“Okay then.” He glanced at the others. “Let’s get moving.” He placed one of the agents out front, then moved in third in line with Tess and left the others to bring up the rear.
“How close are they?” Tess managed between breaths as they started through the woods. Every step would jar her shoulder, sending a fresh wave of pain through the broken bone. Reid would have spared her if he could have, but their safety dictated they move fast.
“Close enough that we can’t stop. So if this gets to be too much for you, let me know and I’ll carry you.” He contacted Taggart using the two-way radio. “Crew’s secured. We’re heading back to the vehicle.”
“Copy. Still no visual on you, or the tangos.”
“Understood.” He squeezed Tess’s waist. “Let’s get outta here.”
She didn’t answer, just tightened her grip around him and doggedly kept moving forward. It was quiet now, the distant gunfire silent.
Too quiet.
Fifty paces into the trees, a tingling in his gut had him tensing. He stopped and looked to the right, scanning the heavy underbrush. The others stopped too, followed his gaze.
A gunshot rang out through the trees, shattering the stillness. Bark flew off a tree trunk not eight feet from where Reid stood.
“Down,” he snapped at Tess, pushing her to the ground and grabbing his rifle, ignoring her cry of pain. He stepped in front of her prone body and dropped to one knee, trying to get a bead on the shooter, or at least which direction the shot had come from.
A second shot pierced the air, hitting the foliage above him.
Then Reid spotted him. Screened by the leafy branches and undergrowth, half-hidden behind a tree trunk. “Four o’clock, thirty yards,” he said to the others.
He didn’t have to look back to know the agents were getting into firing position, all his focus on the threat in front of him. Reid searched for his target. Was this the asshole who’d taken Autumn? His finger was steady on the trigger guard, just waiting for the guy to give him an opening. Enough to bury a bullet in him.
“Give me your sidearm,” Tess grated out behind him.

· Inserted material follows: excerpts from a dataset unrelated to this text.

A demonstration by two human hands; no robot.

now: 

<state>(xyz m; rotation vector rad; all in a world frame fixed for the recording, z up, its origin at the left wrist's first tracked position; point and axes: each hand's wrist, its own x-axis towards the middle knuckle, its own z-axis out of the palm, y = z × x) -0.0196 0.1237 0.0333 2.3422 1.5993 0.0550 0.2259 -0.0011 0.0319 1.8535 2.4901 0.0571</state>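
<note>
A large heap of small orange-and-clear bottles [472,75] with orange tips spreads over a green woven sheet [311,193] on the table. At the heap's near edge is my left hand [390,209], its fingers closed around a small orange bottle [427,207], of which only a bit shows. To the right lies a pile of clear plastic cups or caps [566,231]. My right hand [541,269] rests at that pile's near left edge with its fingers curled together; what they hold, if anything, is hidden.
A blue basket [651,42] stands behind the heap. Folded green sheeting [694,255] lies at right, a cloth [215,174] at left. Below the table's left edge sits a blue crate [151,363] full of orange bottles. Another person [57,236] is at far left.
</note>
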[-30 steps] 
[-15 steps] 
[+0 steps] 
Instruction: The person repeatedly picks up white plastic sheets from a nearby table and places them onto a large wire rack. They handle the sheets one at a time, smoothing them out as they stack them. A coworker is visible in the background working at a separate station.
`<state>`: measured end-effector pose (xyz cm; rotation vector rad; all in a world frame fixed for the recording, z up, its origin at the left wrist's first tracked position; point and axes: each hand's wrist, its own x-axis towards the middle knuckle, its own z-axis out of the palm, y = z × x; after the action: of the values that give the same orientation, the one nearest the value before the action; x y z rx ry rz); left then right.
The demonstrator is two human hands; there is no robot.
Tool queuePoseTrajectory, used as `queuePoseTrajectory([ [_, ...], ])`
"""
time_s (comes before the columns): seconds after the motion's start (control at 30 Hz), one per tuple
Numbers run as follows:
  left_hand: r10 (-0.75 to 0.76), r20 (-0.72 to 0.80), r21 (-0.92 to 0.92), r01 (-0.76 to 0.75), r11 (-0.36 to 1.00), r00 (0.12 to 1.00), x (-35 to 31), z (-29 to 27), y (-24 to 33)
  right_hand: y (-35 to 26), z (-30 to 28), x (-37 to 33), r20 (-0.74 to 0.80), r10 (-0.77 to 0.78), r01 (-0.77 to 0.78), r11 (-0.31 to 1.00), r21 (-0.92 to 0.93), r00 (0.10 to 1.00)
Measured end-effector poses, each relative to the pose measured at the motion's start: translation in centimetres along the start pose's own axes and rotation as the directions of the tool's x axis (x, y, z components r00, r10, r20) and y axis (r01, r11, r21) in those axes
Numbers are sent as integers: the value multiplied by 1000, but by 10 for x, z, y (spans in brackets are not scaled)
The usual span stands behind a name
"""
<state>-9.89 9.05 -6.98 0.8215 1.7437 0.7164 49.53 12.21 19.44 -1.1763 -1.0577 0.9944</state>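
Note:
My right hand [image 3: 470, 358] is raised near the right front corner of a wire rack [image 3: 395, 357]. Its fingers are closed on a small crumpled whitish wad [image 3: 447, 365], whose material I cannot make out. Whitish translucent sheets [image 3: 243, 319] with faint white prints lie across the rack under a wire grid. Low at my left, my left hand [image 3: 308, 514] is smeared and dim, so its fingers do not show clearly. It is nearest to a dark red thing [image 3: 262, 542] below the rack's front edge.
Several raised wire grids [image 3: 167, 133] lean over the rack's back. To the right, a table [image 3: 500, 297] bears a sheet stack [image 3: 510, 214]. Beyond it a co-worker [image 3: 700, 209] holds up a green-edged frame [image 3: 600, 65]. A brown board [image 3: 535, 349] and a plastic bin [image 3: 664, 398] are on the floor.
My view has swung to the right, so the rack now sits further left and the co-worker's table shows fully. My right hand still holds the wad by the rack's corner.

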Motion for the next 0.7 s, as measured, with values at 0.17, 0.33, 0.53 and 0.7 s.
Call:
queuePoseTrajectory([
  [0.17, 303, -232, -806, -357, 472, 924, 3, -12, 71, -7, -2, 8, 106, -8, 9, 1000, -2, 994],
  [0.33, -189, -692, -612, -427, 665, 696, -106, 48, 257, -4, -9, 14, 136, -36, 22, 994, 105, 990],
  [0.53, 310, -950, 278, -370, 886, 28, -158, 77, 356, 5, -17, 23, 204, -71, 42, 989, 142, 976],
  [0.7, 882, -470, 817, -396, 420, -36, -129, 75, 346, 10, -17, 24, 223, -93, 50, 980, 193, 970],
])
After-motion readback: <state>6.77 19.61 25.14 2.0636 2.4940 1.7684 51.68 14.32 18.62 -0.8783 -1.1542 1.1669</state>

Keeping his eyes trained on the area where the shot had come from, Reid quickly slid his pistol from the holster on his thigh and passed it back to her.
“Prentiss.”
The sound of Hamilton’s voice in his earpiece startled him. “Yeah, here,” he said, sighting down the barrel of his rifle.
“What’s your position?”
“Sixty yards northwest of the crash site, in the trees,” he murmured, still watching for an opening. “We’re taking fire.”
“We can hear it. House is cleared, HRT’s searching it, so we’re headed your way.”
Please let Autumn be there.“Music to my ears,” he answered, his entire body coiled, ready as he scanned the trees.
Bring it, assholes.
A deep, pulsing rage built inside him, speeding up his breaths. He would take out every last one of these motherfuckers singlehandedly for what they’d put his baby girl through.
“Hang tight, we’re coming to you.”
“Copy.”
“Eleven o’clock,” Tess cried behind him.
Reid’s gaze shot to the place she’d indicated, and he caught a flash of movement through the trees. The hair on the back of his neck stood up as he realized what it meant. The bastards were trying to surround them.
He used hand signals and quiet commands to alert the others, and locked on the target area, watching for more movement, poised to fire.
Three shots cracked through the air in rapid succession. The bullets hit a tree not ten feet from where Reid crouched.
But the shooter had just given away his position. Reid honed in on it, waited a heartbeat, and the moment he saw movement, squeezed the trigger.